Avrupa paradoksu olarak da nitelendirilen bu olay, yeniliğin sadece Ar-Ge’den ibaret olmadığını açıkça gözler önüne sermesine rağmen bazı ülkeler ve işletmeler bunun öneminin henüz yeterince farkına varamamışlardır. Oysa inovasyonları başarılı bir şekilde ticarileştiremeyip; ondan yeterli sosyal ve ekonomik katma değeri elde edemediğinizde hem rekabetçilik açısından hem de kullanılan kaynakların etkinliği ve verimliliği açısından dezavantajlı bir durumda olacağınız açıktır.

Ülke olarak Ar-Ge ve inovasyonda öne geçmek için odaklanılmış inovasyon stratejisine ihtiyaç var. Türkiye’nin kritik inovasyon alanlarına yönelik analiz çalışmalarını yapması ve hangi alanda yarışa katılabileceğini acilen belirlemesi gerekir.
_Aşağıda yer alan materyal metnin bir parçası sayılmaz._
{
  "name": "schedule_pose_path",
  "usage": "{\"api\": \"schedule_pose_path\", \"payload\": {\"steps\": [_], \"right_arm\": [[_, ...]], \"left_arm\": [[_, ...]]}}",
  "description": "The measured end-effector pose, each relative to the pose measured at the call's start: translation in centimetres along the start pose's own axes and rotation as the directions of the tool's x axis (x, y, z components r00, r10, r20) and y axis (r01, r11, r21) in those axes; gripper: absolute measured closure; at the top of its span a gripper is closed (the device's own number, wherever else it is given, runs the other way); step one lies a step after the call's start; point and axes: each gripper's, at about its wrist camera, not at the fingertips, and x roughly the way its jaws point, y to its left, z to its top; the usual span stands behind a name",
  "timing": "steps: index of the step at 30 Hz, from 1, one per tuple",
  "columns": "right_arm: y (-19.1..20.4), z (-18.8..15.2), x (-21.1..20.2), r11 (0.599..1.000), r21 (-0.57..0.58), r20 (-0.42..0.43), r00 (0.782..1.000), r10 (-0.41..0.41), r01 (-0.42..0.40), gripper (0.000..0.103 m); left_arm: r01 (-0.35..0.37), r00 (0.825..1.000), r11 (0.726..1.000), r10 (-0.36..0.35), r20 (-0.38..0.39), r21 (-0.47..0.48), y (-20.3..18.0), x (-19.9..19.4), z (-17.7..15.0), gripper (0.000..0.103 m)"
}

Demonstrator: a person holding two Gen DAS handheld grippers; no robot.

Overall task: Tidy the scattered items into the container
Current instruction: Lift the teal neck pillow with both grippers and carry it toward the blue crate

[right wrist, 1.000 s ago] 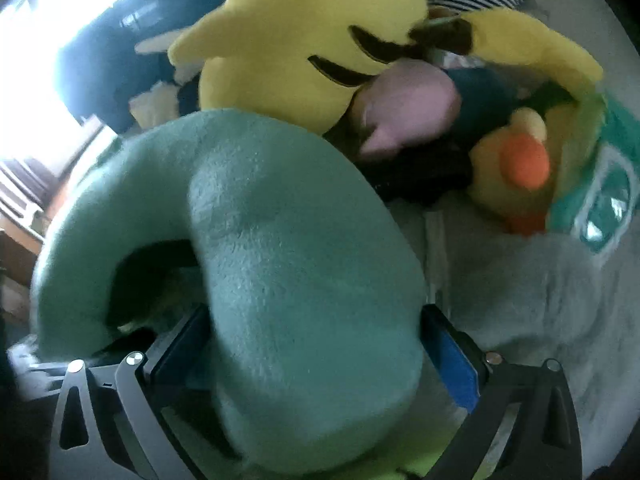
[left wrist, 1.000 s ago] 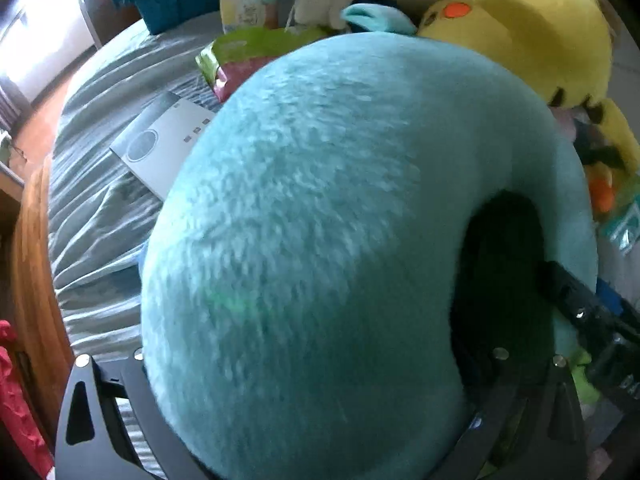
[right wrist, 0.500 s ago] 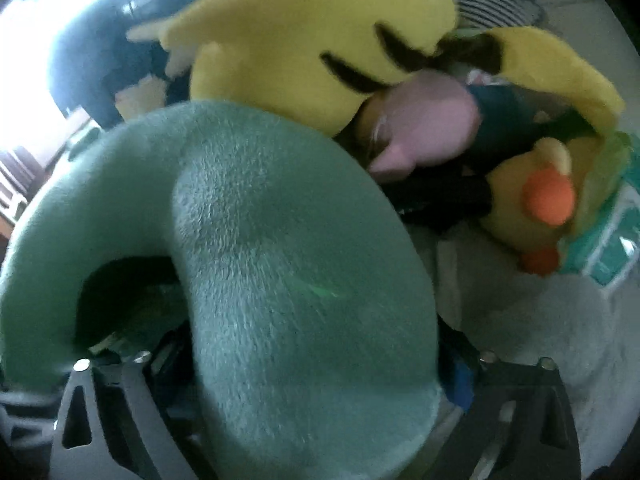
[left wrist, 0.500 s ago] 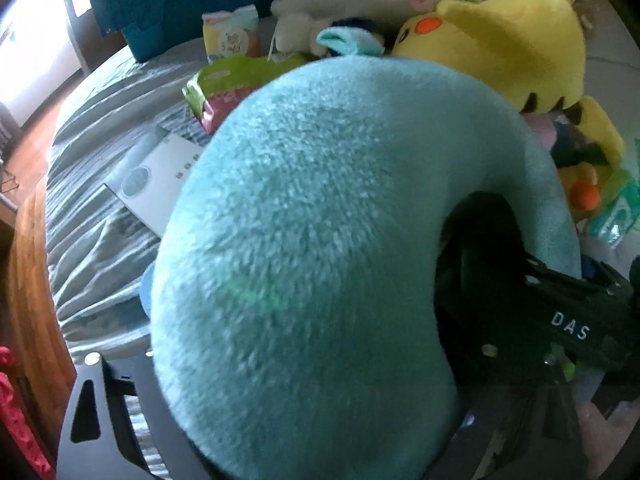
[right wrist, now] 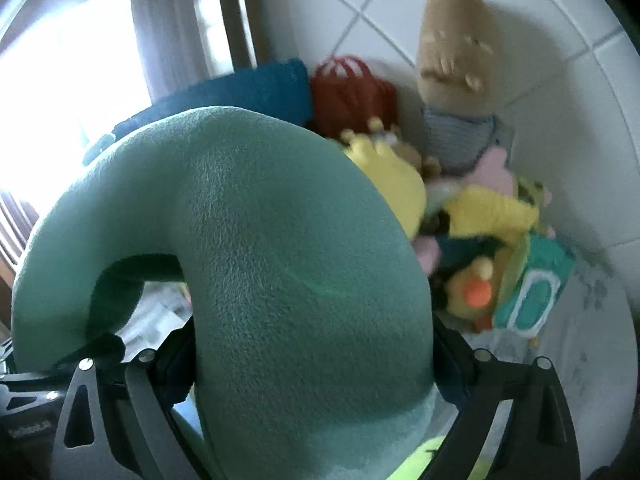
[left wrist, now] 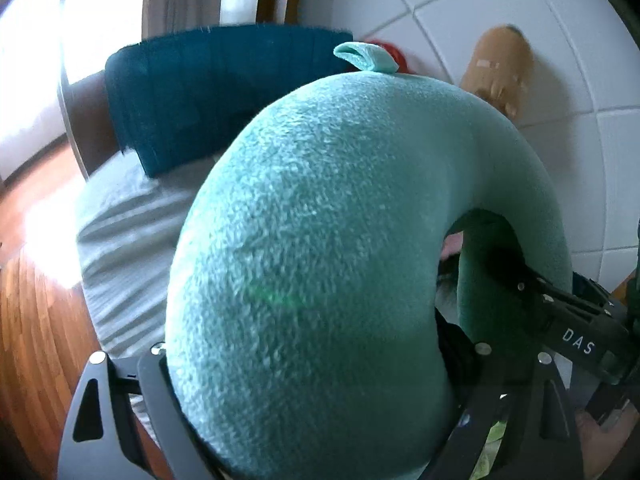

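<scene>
While both grippers squeeze it, the teal neck pillow (left wrist: pixel 320 260) hangs up off the bed, filling most of each view. Left gripper (left wrist: pixel 308 412) is clamped on one arm of the U, right gripper (right wrist: pixel 312 380) on the other arm, so the pillow arches between them with its little fabric loop (left wrist: pixel 366 56) sticking up on top. You can see the right gripper poking in from the side in the left view too, "DAS" printed on it.

Behind the pillow there's a pile of plush toys (right wrist: pixel 472 216) against the white tiled wall (right wrist: pixel 520 60): yellow ones, a pink bit, a small duck with an orange beak (right wrist: pixel 474 292), and a tan plush (right wrist: pixel 452 64) in a striped shirt leaning upright on the tiles. A teal wipes pack (right wrist: pixel 532 292) sits just beside the duck. A dark blue towel (left wrist: pixel 208 92) lies across the far end of the grey striped bed (left wrist: pixel 132 232), wood floor (left wrist: pixel 36 320) off to the left. No container that I can spot.
</scene>
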Motion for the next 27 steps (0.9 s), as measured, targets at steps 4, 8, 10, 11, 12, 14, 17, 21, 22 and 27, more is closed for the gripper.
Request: {"api": "schedule_pose_path", "payload": {"steps": [4, 8, 10, 11, 12, 14, 17, 21, 22, 27], "right_arm": [[3.3, 2.0, -1.6, 1.000, -0.006, 0.061, 0.998, 0.016, -0.015, 0.008], [7.1, 4.2, -2.3, 0.999, -0.018, 0.105, 0.994, 0.032, -0.030, 0.008], [8.9, 5.4, -2.2, 0.999, -0.024, 0.120, 0.992, 0.035, -0.033, 0.008], [9.8, 5.9, -2.3, 0.999, -0.026, 0.128, 0.991, 0.035, -0.032, 0.008], [10.7, 6.3, -2.4, 0.999, -0.028, 0.133, 0.990, 0.035, -0.032, 0.008], [13.0, 7.6, -2.1, 0.999, -0.036, 0.150, 0.988, 0.029, -0.024, 0.008], [16.4, 9.7, -1.6, 0.999, -0.041, 0.183, 0.983, 0.012, -0.005, 0.008], [21.5, 12.6, -0.3, 0.999, -0.023, 0.239, 0.971, -0.016, 0.022, 0.008], [23.3, 13.6, 0.3, 0.999, -0.010, 0.255, 0.967, -0.028, 0.032, 0.008], [28.8, 18.2, 3.3, 0.999, 0.028, 0.286, 0.957, -0.045, 0.039, 0.008]], "left_arm": [[0.000, 0.998, 1.000, 0.000, 0.061, 0.004, 2.4, -2.4, 1.7, 0.012], [-0.006, 0.994, 1.000, 0.006, 0.109, -0.002, 5.4, -4.0, 3.7, 0.012], [-0.004, 0.992, 1.000, 0.005, 0.127, -0.006, 7.1, -4.5, 4.7, 0.012], [-0.001, 0.991, 1.000, 0.002, 0.137, -0.005, 8.0, -4.7, 5.3, 0.012], [0.006, 0.989, 1.000, -0.005, 0.146, -0.004, 9.0, -4.9, 6.1, 0.012], [0.020, 0.987, 1.000, -0.020, 0.162, 0.001, 10.9, -5.1, 7.8, 0.012], [0.041, 0.981, 0.999, -0.041, 0.187, 0.008, 13.8, -5.5, 10.2, 0.012], [0.069, 0.971, 0.996, -0.078, 0.227, 0.048, 19.2, -5.3, 14.9, 0.012], [0.073, 0.969, 0.995, -0.087, 0.233, 0.065, 20.6, -5.2, 16.4, 0.012], [0.082, 0.962, 0.991, -0.108, 0.252, 0.109, 25.7, -4.0, 22.7, 0.012]]}}
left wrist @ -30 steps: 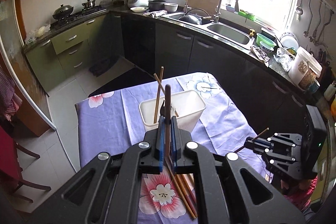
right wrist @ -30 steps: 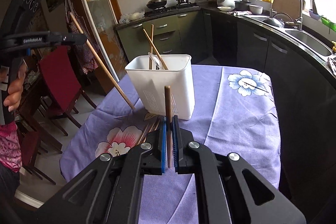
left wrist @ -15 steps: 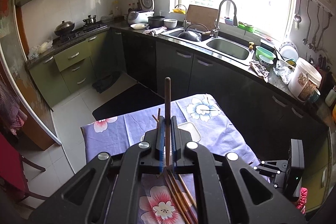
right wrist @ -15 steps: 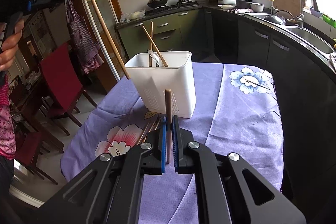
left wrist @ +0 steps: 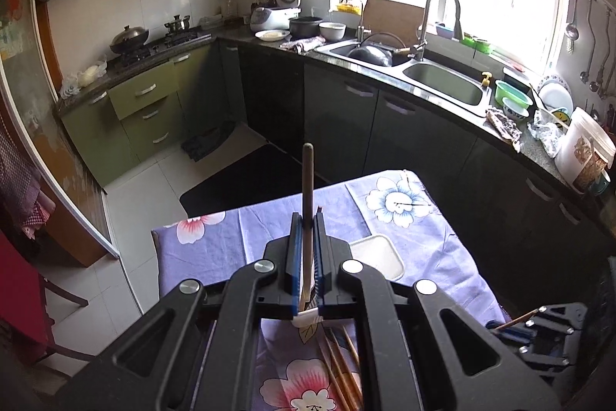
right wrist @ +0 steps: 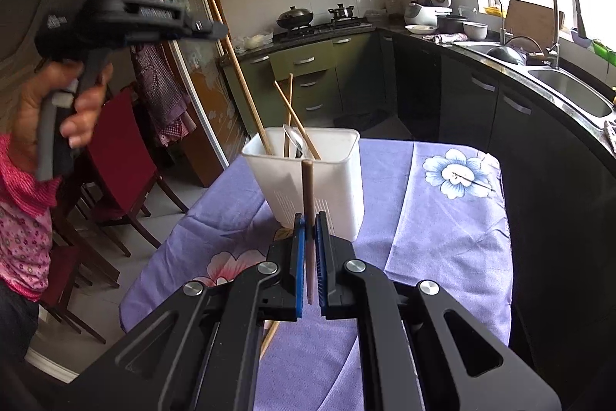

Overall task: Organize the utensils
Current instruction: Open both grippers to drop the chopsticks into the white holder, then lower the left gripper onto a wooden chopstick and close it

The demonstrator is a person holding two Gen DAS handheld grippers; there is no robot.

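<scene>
Chopsticks are in both grippers. Left wrist view: the left gripper point(left wrist: 307, 218) has its jaws pinching a brown chopstick point(left wrist: 307, 187) at frame centre, its lower end over the white holder point(left wrist: 379, 255) just below; loose chopsticks point(left wrist: 338, 368) lie on the purple floral surface point(left wrist: 215, 249) at bottom centre. Right wrist view: the right gripper point(right wrist: 309, 222) jaws pinch another chopstick point(right wrist: 307, 191), upright before the holder point(right wrist: 308, 176) at centre, which stands on the surface point(right wrist: 442, 230) with two chopsticks and a spoon inside.
</scene>
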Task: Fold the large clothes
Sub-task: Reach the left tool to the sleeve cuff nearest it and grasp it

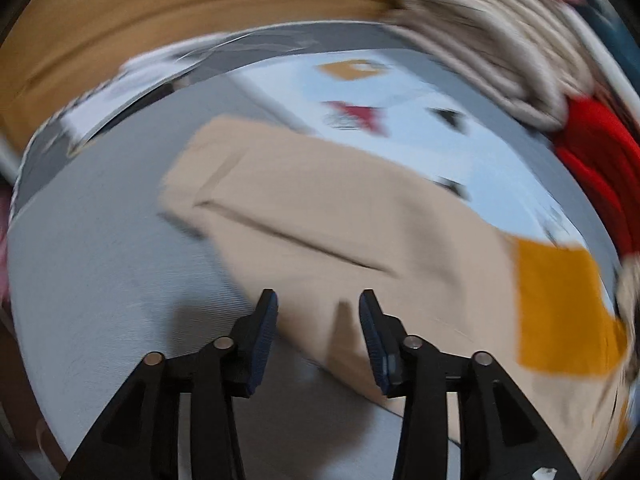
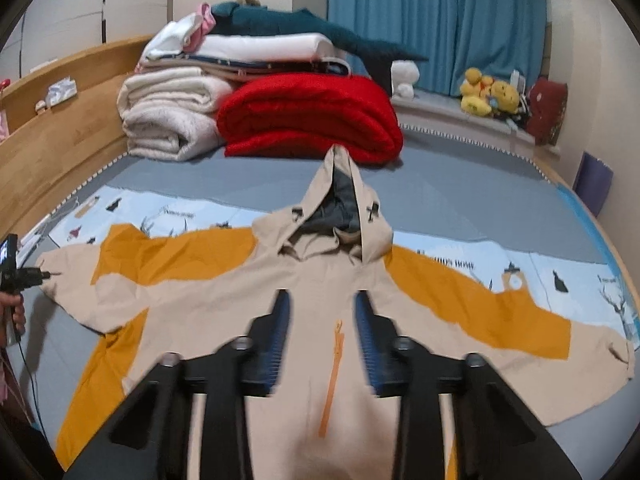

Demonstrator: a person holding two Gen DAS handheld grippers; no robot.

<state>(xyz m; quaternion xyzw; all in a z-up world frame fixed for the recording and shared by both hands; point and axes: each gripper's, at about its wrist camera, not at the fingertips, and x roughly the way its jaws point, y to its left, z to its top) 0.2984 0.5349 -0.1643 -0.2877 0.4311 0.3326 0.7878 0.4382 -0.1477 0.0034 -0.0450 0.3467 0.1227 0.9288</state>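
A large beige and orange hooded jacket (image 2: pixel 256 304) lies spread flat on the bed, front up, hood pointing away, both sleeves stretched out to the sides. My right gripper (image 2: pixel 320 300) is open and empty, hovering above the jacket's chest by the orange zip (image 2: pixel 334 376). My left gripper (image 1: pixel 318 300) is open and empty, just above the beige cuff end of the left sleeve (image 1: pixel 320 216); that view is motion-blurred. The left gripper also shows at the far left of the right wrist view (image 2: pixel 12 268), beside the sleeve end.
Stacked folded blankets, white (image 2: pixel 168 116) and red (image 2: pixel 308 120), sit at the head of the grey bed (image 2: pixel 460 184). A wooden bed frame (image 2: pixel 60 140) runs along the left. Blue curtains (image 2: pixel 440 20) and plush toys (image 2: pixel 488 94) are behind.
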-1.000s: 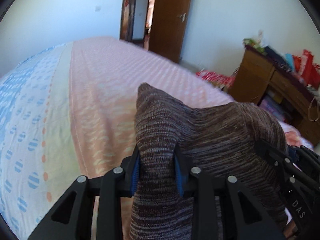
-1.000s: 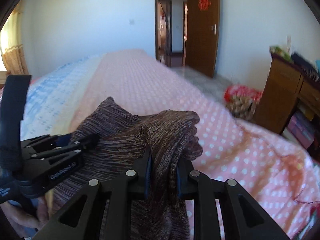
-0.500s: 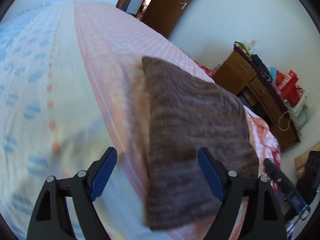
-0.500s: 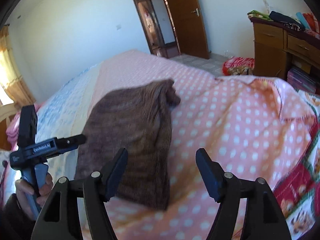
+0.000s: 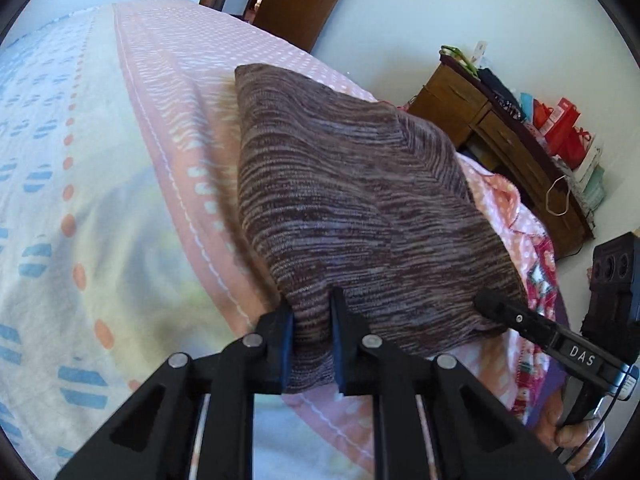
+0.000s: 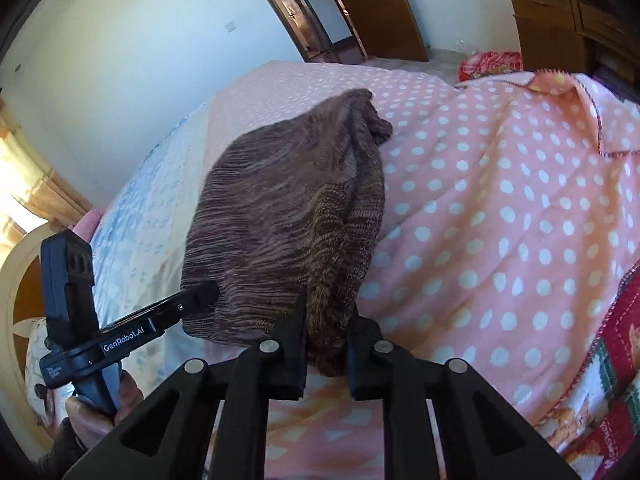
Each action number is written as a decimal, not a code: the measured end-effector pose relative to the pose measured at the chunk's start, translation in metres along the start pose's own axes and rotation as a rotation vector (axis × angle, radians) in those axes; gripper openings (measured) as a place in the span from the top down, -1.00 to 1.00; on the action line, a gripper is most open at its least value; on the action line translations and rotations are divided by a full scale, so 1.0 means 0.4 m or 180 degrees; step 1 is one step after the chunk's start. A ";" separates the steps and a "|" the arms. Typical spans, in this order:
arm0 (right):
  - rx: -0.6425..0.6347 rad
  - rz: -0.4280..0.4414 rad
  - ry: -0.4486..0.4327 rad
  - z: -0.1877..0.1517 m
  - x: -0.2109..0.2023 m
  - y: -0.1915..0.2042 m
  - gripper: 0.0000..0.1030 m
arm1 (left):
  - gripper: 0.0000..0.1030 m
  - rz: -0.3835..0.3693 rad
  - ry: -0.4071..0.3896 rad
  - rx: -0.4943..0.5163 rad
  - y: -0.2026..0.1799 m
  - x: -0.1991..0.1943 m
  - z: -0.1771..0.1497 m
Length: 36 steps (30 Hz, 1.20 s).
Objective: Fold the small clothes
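Both tools, left tool (image 5: 311, 338) and right tool (image 6: 327, 340), clamping brown knit (image 5: 360, 208), pink dotted bedspread (image 6: 500, 208), wooden dresser (image 5: 500, 144)

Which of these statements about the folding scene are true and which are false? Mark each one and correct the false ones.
1. Both grippers are shut on the near edge of the brown knit garment. True: the left gripper and the right gripper each pinch it.
2. The garment lies on a bare wooden floor. False: it lies on the bed's pink dotted bedspread.
3. The wooden door at the far end of the room stands open. True.
4. The garment is plain white. False: it is a brown, streaked knit.
5. A wooden dresser stands beside the bed with items on top. True.
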State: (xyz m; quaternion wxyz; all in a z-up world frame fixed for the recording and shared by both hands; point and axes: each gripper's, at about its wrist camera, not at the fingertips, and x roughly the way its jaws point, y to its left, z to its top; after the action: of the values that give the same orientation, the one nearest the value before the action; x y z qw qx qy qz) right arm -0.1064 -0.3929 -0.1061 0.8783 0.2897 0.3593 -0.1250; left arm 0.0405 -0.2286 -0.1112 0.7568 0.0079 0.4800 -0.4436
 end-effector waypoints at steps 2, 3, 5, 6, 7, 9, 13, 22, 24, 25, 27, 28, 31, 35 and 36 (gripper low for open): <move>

GELECEĞİN STRATEJİK İNOVASYON ALANLARI

  • Bilgi ve iletişim teknolojileri
  • Biyoteknoloji ve gen teknolojileri
  • Nanoteknoloji
  • Mekatronik
  • Üretim süreç ve teknolojileri
  • Malzeme teknolojileri
  • Enerji ve çevre teknolojileri
  • Tasarım teknolojileri

İNOVASYONUN KARAKTERİ

  • Safhalandırılması gerekir.
  • Fırsat odaklıdır.
  • İçeride veya dışarıda olabilir, dışarıdan işbirliği gerektirir.
  • Çeşitlilik ister.
  • Riskli bir süreçtir.
  • Girişimcilere ihtiyaç duyar.
  • İlave seçenekler sunar.
  • Değişim gerçekleştirir.
  • Sürdürülebilir olması için dengelenmiş değer sürücülerine ihtiyaç duyar.
  • Üst yönetimin desteğini gerektirir.